I have been talking to a breeder for a few months about taking home one of her babies in August. I was anticipating the babies and they were supposed to be born a few days ago. Sadly, only one was born, and it was not alive. Momma is fine, but I was very disappointed that I'd have to wait four months or more before I took a baby home. Today she was showing me pics of babies she already has. One is five weeks old. I asked her if I could have him instead if waiting for the next litter, and she agreed. 
I will take Hektor home in the first week of July! 
I wanted a light boy but I love this fellow's mask. He is just beautiful to me.
She said he takes a moment to warm up but then he is quite lovely and very curious.
Does he look Algerian? 
I know he could change his colors but he is so adorable.


----------



## Spiely (May 11, 2014)

I'm trying to attach more pictures! Help?


----------



## Melanie G. (May 29, 2014)

He is precious!


----------



## DesireeM81 (Jun 14, 2014)

Looks Algerian to me. That mask is dark and big. Keep us updated once he finishes quilling. I would love to know if he stays that dark. My little one was about that dark, maybe a grey instead of a dark grey but she is snowflaking now.


----------



## Teddi4211 (Apr 30, 2014)

Isn't he a cutie! I would also like to see if he stays that dark. My baby was very dark as a baby, pretty cute. I always pictured myself with a dark colored, classic hedgehog. Well...She is a snowflake now and I love her tons!


----------



## Spiely (May 11, 2014)

I will definitely begin a picture rampage once I have him home with me and he gets adjusted. I already love him somehow! I wanted a light baby but his dark mask charmed me. We shall see how he quills out! I'd like him to stay dark but I'm sure I'll love him no matter what.


----------



## Kaddy (May 6, 2014)

I have a Hector too! He started off very dark he is 9 weeks old now and quilling, I was told he is a choc pinto, he looks like he has got a tad lighter in mask and quills, I posted a pic under "Hector and the pea"! Look forward to seeing more pics of your baby!


----------



## Draenog (Feb 27, 2012)

What a little cutie  Masks always lighten up when they get older (not related to quilling, just gets lighter during their life) but how much depends on the colour and the individual hedgehog. Some keep quite a dark mask while it is barely visible on others.


----------



## MomLady (Aug 14, 2010)

He is adorable. 
In my original "wish list" I wanted a darker hedgie but you will love the one you choose (or the one that chooses you.) 

I bet you can't wait!


----------



## Spiely (May 11, 2014)

I seriously cannot wait!
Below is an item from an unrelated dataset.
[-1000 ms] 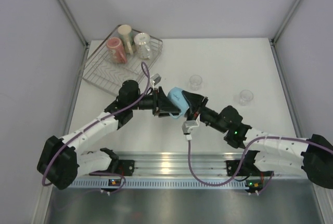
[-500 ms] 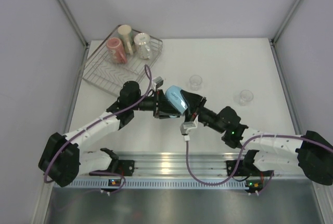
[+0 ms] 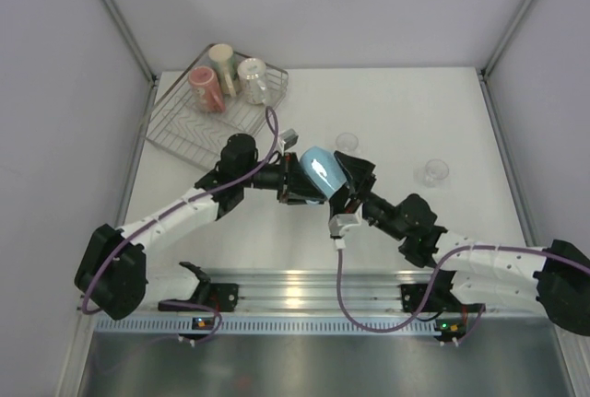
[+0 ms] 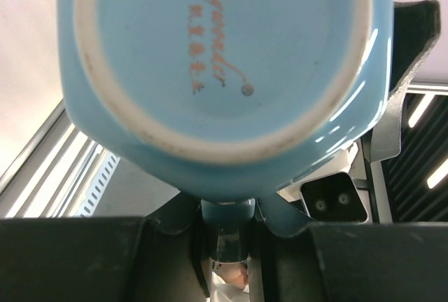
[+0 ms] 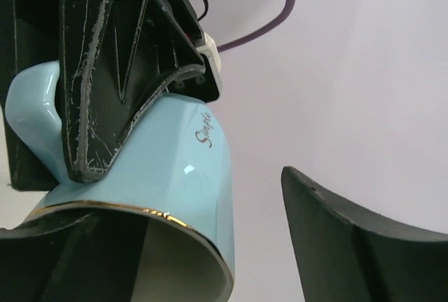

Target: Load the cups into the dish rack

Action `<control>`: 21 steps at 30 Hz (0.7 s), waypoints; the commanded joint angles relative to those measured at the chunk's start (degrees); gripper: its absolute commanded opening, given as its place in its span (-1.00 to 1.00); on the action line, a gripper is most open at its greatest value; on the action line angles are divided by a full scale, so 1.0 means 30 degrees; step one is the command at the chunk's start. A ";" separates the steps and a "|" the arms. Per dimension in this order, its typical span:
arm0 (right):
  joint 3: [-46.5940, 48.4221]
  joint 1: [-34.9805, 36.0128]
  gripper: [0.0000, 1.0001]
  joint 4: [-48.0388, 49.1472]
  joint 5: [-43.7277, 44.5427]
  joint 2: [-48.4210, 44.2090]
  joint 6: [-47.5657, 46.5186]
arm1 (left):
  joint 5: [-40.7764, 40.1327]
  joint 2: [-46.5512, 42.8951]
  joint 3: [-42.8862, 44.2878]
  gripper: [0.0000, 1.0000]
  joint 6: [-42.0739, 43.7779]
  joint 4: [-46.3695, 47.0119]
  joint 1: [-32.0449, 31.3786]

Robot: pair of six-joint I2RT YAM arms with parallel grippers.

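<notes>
A light blue cup [image 3: 321, 172] hangs in the air over the table's middle, lying sideways between both arms. My left gripper [image 3: 293, 183] is shut on its handle [image 4: 227, 212]; the left wrist view is filled by the cup's base [image 4: 224, 64]. My right gripper [image 3: 348, 176] stands open around the cup's rim end [image 5: 168, 169], and one finger [image 5: 350, 239] is clearly off its wall. The dish rack [image 3: 184, 125] lies at the back left with a pink-red mug [image 3: 207, 88], a cream mug [image 3: 223, 65] and a white dotted mug [image 3: 252, 79] in it.
Two tiny clear glasses stand on the table, one [image 3: 347, 145] just behind the grippers, the other [image 3: 431, 172] further right. Grey walls close in the table on the left, back and right.
My right gripper has opened off the blue cup. My left gripper now holds the cup by its handle, and the cup has shifted slightly toward the back.
</notes>
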 commanded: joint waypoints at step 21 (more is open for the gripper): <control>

I'm going on a family vacation I'm the meantime and I'm going to be like, "when can this torture end!" Even though I'll be at the beach. The closer you get, the longer the days feel! 
This boy as his color is looks like a grey or chocolate Algerian to me, but it's hard for me to tell what is a black nose and what is dark brown.
He also looks pinto? I know that can change, but he definitely has a white butt at the moment


----------



## DesireeM81 (Jun 14, 2014)

Nope not a pinto. See how dark the skin is beneath his white quills? Pintos have pink spots of skin that grow white quills. Snowflakes just grow white quills. As far as I know, a pinto stays a pinto, for life. Those pink skinned spots don't change. The darker quills on a pinto might though.


----------



## Spiely (May 11, 2014)

Ah, you're right. No pink skin on this fella. His lower half is just mostly white quills I suppose. Do hedgehogs sometimes snowflake in patches instead of all over?


----------



## Spiely (May 11, 2014)

Got another pick of him today! Look at his little bear face! I love him already, this is gonna be trouble.


----------